Coeur d’Alene is considering turning Third and Fourth into two-way streets, as the first step in jump-starting Midtown revitalization.
Currently the one-way streets are an express between Interstate 90 and downtown, meaning that drivers hurriedly zoom past the row of funky stores intermixed with homes.
Allowing north and south traffic on both streets would slow the pace, inviting pedestrians and shoppers. The two-way visibility and on-street parking also would boost business and property owners’ incentive to improve their land and stores.
At least that’s what two separate consultants have told city officials and the Lake City Development Corp.

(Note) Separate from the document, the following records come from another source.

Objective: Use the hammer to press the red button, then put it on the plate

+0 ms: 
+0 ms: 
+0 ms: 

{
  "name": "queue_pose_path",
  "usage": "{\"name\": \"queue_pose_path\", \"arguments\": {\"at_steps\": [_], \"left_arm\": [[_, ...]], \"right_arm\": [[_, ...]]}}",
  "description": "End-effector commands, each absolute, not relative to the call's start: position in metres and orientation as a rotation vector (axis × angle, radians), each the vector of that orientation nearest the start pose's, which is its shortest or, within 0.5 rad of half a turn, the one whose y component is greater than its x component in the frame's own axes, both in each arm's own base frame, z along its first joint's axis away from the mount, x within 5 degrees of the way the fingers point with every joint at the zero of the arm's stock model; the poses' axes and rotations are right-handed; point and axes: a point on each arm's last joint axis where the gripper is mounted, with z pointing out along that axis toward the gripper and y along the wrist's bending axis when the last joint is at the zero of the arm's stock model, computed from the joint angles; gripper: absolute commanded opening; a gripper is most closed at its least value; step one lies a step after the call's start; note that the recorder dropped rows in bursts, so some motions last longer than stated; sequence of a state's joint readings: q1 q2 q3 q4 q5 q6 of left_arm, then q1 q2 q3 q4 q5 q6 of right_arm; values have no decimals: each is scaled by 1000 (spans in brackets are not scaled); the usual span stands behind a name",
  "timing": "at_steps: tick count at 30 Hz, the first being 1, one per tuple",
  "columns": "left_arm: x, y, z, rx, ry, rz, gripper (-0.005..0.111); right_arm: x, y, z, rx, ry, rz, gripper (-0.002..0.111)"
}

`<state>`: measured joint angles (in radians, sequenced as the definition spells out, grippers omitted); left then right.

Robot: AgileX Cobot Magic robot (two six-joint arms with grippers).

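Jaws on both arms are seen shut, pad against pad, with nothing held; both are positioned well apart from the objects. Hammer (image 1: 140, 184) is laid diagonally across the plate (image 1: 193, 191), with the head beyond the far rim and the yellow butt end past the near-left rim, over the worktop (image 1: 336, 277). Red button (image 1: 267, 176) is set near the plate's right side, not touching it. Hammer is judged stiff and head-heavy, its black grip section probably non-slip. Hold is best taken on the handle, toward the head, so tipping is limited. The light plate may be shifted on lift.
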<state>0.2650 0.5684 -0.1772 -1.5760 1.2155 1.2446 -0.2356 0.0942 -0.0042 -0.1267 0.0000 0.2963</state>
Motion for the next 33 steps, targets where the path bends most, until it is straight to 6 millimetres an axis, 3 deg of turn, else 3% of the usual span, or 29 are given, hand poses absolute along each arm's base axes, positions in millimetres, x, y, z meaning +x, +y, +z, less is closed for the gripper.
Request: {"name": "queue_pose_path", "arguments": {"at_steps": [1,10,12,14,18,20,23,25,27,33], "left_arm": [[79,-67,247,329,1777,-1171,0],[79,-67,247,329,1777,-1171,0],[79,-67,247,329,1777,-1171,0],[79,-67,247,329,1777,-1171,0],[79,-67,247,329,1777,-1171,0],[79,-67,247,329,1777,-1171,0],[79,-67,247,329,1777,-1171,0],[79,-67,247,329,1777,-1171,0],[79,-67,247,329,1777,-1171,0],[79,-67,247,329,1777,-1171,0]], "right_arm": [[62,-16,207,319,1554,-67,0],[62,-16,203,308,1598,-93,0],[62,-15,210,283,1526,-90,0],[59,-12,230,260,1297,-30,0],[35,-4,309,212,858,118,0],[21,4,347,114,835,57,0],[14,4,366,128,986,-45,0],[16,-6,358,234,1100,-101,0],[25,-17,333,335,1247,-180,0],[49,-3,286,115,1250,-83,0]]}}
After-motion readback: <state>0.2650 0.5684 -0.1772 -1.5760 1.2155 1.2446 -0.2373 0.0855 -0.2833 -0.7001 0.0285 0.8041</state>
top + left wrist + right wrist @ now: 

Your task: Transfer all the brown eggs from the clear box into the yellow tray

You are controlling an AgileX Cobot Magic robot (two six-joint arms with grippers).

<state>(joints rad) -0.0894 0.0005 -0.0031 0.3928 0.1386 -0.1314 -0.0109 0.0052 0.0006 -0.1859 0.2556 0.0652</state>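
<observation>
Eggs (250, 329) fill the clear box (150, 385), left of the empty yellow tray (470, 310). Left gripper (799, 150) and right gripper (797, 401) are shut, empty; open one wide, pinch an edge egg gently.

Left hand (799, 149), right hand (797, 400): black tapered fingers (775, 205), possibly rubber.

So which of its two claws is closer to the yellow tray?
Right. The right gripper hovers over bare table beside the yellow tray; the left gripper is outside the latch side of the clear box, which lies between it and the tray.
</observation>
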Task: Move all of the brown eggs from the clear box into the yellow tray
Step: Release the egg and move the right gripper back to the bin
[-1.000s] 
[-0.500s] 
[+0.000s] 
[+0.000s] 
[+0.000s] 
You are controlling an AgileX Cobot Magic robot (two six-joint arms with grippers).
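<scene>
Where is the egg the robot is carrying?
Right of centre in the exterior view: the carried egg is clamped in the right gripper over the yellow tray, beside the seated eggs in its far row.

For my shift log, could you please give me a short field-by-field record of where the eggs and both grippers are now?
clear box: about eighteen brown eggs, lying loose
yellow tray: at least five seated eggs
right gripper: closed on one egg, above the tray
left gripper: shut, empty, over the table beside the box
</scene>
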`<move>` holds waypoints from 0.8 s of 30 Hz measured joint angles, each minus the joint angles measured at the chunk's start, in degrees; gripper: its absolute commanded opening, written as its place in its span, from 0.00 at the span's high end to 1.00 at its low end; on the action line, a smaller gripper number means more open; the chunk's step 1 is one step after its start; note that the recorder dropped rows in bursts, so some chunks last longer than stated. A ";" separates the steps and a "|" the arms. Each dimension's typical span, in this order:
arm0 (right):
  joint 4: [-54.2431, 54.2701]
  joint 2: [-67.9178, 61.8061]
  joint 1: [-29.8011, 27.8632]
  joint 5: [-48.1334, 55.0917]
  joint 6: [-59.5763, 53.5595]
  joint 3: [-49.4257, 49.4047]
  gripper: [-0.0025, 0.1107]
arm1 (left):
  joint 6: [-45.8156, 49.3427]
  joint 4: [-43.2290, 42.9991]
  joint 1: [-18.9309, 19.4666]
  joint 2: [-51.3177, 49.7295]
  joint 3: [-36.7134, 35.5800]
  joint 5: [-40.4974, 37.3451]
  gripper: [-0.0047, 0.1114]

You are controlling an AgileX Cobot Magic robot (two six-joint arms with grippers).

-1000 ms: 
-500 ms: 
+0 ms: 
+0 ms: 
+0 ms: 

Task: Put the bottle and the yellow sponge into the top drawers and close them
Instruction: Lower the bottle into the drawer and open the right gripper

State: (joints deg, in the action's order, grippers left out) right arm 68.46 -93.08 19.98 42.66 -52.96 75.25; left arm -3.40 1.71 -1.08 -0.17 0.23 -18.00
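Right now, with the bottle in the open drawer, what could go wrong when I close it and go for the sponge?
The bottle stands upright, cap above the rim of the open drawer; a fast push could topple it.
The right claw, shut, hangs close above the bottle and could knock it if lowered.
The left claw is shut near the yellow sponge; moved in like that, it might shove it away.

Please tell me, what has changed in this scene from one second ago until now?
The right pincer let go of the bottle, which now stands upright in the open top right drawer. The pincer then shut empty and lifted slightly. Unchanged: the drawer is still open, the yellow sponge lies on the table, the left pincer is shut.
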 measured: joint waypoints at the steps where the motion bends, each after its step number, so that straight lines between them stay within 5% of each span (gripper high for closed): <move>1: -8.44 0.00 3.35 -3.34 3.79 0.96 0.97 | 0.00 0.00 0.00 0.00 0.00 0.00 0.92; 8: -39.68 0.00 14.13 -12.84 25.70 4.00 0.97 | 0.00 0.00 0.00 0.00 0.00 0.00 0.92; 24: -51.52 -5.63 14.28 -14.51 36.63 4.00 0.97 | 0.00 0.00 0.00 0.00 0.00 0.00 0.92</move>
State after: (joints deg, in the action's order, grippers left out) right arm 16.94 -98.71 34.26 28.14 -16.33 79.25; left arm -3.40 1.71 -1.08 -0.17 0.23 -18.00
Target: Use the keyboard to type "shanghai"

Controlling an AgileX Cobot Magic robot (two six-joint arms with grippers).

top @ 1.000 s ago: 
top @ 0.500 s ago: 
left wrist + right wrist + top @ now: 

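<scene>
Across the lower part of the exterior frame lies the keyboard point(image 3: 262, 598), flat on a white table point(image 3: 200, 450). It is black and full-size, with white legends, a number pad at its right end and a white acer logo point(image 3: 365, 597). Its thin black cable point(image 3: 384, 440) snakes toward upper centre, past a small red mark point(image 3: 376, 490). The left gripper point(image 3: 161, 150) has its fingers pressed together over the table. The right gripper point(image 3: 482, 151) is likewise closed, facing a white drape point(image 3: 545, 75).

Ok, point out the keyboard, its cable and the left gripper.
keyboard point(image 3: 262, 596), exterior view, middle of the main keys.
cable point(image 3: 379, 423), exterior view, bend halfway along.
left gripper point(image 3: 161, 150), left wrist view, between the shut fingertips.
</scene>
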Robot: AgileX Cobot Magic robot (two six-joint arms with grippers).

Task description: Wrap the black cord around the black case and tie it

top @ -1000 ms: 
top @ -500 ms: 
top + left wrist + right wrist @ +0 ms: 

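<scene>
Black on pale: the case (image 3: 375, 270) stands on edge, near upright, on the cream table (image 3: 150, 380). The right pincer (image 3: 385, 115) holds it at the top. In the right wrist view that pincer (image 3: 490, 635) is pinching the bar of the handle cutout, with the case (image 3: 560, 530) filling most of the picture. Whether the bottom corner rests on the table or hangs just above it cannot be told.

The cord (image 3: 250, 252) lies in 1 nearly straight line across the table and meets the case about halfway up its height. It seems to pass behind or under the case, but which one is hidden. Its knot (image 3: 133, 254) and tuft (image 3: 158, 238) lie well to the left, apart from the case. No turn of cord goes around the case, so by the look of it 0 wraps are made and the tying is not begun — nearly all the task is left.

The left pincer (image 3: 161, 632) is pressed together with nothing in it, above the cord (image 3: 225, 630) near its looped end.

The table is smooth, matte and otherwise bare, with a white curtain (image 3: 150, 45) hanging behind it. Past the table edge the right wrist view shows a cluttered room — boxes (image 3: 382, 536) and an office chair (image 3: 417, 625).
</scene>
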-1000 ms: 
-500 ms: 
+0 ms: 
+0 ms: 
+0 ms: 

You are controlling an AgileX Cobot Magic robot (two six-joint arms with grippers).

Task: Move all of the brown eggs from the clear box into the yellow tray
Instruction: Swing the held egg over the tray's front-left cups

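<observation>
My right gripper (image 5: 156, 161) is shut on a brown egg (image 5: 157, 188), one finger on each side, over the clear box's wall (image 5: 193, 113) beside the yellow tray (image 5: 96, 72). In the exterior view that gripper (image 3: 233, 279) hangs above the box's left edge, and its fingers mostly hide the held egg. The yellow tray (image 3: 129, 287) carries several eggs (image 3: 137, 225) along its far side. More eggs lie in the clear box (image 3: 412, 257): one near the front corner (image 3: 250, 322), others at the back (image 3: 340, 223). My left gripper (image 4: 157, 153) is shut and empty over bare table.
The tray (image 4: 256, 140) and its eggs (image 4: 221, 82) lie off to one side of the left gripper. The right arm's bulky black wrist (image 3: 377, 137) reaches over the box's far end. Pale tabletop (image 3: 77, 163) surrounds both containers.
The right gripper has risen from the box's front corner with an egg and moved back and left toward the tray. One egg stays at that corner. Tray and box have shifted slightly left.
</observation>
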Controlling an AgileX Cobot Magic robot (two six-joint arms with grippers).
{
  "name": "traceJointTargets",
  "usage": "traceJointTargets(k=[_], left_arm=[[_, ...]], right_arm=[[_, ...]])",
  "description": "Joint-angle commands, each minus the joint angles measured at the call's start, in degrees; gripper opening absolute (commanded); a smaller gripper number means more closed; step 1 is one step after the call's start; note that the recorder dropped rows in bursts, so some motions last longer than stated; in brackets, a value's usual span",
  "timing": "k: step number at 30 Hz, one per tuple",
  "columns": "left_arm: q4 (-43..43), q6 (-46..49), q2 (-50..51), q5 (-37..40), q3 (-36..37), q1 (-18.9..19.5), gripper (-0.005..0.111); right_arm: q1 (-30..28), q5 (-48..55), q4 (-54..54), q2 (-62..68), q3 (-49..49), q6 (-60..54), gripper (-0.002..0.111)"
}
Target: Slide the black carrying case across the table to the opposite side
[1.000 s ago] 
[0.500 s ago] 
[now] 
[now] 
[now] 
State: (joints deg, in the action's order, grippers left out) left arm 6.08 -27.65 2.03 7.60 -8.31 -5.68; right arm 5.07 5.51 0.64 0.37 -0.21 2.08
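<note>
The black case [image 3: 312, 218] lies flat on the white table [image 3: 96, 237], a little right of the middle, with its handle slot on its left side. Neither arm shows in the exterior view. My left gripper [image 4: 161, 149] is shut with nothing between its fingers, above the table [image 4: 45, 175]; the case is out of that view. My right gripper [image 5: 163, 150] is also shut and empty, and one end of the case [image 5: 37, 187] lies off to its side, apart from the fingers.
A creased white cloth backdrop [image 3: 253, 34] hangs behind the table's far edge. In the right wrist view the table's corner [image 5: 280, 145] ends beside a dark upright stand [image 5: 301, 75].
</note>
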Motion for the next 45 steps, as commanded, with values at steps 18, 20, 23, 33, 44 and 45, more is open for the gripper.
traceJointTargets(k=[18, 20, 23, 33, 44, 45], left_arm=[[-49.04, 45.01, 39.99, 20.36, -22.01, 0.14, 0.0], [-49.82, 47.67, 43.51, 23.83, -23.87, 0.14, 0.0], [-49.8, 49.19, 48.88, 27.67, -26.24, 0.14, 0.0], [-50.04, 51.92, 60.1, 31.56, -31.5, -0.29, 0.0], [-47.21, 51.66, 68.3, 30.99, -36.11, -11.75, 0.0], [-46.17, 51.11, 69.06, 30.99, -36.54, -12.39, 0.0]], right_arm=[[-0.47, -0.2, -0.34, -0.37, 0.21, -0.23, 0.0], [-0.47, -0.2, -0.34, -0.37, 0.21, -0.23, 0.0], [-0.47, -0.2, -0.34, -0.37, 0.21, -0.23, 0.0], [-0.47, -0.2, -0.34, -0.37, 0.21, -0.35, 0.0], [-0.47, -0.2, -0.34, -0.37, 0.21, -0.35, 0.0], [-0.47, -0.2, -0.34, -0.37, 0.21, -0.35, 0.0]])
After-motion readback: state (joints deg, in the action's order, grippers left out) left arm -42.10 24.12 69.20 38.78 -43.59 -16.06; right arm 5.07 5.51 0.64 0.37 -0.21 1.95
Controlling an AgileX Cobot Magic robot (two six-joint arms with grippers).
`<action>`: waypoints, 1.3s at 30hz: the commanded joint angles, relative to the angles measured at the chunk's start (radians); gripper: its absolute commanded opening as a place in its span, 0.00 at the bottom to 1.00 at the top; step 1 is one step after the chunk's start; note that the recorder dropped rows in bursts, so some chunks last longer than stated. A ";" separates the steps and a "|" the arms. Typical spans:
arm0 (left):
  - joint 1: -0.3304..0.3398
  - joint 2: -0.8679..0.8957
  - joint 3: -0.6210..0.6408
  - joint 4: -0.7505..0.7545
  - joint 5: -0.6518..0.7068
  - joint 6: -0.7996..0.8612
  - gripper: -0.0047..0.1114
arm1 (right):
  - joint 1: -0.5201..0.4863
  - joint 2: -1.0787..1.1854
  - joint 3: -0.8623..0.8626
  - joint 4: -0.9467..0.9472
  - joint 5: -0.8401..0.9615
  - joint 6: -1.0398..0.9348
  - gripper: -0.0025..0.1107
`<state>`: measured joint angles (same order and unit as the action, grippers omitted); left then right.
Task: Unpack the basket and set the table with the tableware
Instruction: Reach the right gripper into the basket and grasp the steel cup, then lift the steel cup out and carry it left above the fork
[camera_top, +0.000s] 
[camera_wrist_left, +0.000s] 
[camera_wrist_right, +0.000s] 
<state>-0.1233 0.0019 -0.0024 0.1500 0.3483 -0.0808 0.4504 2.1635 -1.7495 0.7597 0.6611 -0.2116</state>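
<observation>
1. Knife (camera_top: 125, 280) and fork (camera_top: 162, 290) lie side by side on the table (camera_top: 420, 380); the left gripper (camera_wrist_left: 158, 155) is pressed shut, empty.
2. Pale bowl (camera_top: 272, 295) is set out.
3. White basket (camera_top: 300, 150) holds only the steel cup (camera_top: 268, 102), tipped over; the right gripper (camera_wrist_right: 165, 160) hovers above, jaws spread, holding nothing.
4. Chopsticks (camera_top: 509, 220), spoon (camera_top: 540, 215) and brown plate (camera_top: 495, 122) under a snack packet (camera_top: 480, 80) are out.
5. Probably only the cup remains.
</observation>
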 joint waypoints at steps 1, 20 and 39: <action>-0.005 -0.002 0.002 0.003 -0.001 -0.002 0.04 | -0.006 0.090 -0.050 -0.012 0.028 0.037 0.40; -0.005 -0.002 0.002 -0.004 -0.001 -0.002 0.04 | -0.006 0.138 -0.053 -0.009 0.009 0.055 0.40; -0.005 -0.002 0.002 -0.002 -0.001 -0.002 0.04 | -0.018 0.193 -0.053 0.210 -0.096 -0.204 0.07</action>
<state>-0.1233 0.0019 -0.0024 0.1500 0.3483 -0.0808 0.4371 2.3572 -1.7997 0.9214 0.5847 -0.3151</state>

“They were blunt,” Councilwoman Dixie Reid said about the consultants’ suggestion for the best way to stop Midtown’s decline. “If you want Midtown to deteriorate, leave it alone. If you want to save it and make it a really cool place people want to be, then you need to change the direction of traffic.”
City Engineer Gordon Dobler recently used a software program to show how traffic would flow if Third and Fourth became two-way streets. The demonstration proved that it’s a workable idea and predicted that the amount of traffic using these streets wouldn’t change.
The Coeur d’Alene City Council will have a workshop Sept. 2 to consider how to proceed if that’s what residents want.
“We need to have a look at it,” Reid said. “Some people are thinking it’s a super idea, some people say we are nuts.”
If the council likes the idea, Dobler said, the next step is doing more studies to look at issues such as whether to have left-turning lanes.
“I think it’s a great idea if we are trying to make a smaller, more intimate town,” said Allen Dodge, who owns Local Color Screen Printing on Fourth. “It will increase commerce. By improving an area like Midtown, you make it more interesting and more possible for little shops to go in and have success.”
Third and Fourth streets were both two-way until the early 1960s when Interstate 90 was built. Reid said the city converted the streets to one-way to make it easier for traffic to get downtown. That started the demise of Midtown, said Reid, who grew up in the area.
The council also will get an overview of a proposal to change downtown zoning to allow more dense, urban-like development. Currently the city’s downtown zoning rules limit density and require more parking spaces, which make it difficult to build townhouses and apartments.
LCDC Executive Director Tony Berns said the Coeur d’Alene Planning Commission has approved the idea and now the council needs to look at the proposal.
“It’s a way for Coeur d’Alene to do smarter, denser growth,” Berns said.